Are Wet Prints Printed Personally by the Photog Worth More? I think so.

I make my own silver/gelatin prints, always have, and I've got qujte a few of them that are forty to nearly fifty years ago. They're holding up well.

You wouldn't believe how lazy or lacking in knowledge some photographers can be when it comes to darkroom work. When I was a student, we did everything in the darkroom....this was right before people began experimenting with scanning film and printing with the primitive inkjets available in the late 1990s. Digital cameras were so expensive then that no one considered them.

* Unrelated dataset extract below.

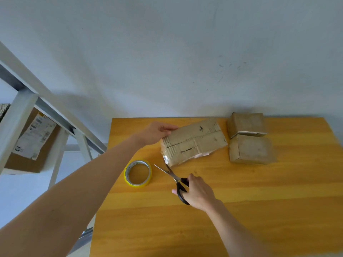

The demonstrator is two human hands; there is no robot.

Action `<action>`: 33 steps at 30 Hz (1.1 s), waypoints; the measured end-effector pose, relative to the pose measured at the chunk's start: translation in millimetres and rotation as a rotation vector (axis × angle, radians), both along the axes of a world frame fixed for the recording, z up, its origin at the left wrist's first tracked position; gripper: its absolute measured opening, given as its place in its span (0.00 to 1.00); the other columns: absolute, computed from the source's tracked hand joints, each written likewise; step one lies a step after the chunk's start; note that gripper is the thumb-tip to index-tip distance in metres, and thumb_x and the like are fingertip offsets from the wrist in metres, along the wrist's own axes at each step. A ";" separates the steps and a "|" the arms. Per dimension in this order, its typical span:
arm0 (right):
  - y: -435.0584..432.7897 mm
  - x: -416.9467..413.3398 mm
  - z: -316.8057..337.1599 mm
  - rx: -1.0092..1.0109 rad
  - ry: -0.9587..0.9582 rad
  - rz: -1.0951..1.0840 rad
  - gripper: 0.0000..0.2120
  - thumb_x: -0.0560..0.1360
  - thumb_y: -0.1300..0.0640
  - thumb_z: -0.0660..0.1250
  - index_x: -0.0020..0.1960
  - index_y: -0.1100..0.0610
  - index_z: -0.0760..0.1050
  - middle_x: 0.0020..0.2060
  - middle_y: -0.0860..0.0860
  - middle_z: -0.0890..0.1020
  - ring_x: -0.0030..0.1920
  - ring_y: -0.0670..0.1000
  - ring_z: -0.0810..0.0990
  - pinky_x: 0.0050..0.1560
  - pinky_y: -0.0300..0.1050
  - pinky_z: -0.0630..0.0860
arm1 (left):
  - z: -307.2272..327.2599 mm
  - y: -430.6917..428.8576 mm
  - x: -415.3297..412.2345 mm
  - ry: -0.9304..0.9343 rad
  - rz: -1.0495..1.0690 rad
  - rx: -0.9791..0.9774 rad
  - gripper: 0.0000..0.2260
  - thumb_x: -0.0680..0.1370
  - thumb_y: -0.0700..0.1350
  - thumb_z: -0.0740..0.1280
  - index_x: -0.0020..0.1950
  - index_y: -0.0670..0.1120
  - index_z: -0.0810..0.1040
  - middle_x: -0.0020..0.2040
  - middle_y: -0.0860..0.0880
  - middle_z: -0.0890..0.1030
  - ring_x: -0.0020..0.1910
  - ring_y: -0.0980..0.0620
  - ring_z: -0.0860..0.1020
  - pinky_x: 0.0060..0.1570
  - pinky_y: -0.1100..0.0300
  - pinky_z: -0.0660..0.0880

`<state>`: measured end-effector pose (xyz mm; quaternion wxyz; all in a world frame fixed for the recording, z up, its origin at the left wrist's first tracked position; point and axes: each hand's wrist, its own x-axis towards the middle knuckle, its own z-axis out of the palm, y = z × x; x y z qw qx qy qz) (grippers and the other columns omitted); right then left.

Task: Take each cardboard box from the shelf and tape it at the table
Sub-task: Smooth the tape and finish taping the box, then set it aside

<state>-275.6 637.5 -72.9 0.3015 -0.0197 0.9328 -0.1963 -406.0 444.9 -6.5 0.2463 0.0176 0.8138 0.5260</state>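
Observation:
A flat brown cardboard box (pixel 194 141) lies tilted on the wooden table (pixel 241 210). My left hand (pixel 157 133) grips its far left corner. My right hand (pixel 197 192) holds black-handled scissors (pixel 174 178); their blades are spread apart and reach the shiny strip of tape hanging at the box's near left corner. A roll of clear tape with a yellow core (pixel 138 173) lies flat on the table, left of the scissors.
Two smaller cardboard boxes (pixel 248 125) (pixel 252 150) sit at the back right of the table. On the left stands a white metal shelf (pixel 16 115) with a labelled cardboard box (pixel 31 141) on it. A plain wall rises behind the table.

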 end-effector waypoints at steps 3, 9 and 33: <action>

My fellow students were so lazy about proper processing of prints that many of the prints were yellowed or stained by the time they'd dried! Most of them must have eventually realized that they didn't have what it takes to be photographers, since only a couple of us are still doing anything with photography. My prints from that time and the years after when I still did wet printing are still perfect....like you Al, I knew how to process archivally and I did it. I liked wet printing but the chemicals started making me sick. Digital printing lets me keep doing my work. Should I have stopped because I'm not able to make 'real photos' anymore? NO WAY!
 
I make my own silver/gelatin prints, always have, and I've got qujte a few of them that are forty to nearly fifty years ago. They're holding up well.

Al, that's no surprise. My collection of family photographs goes back to cc 1880 and many are spectacularly good. I acquired a box full of a Russian family's photographs via some gypsies...again, many are perfect and some date from the era of Tsar Nicholas.
 
Last edited:
You'll never find a print by Robert Mapplethorpe which he printed but that has not affected their value. He had no darkroom skills at least as far as development and printing went.

Mapplethorpe's work sells for more than Paris Hilton's only because Paris Hilton isn't in that business. If she sold digital snapshots, they'd sell for as much.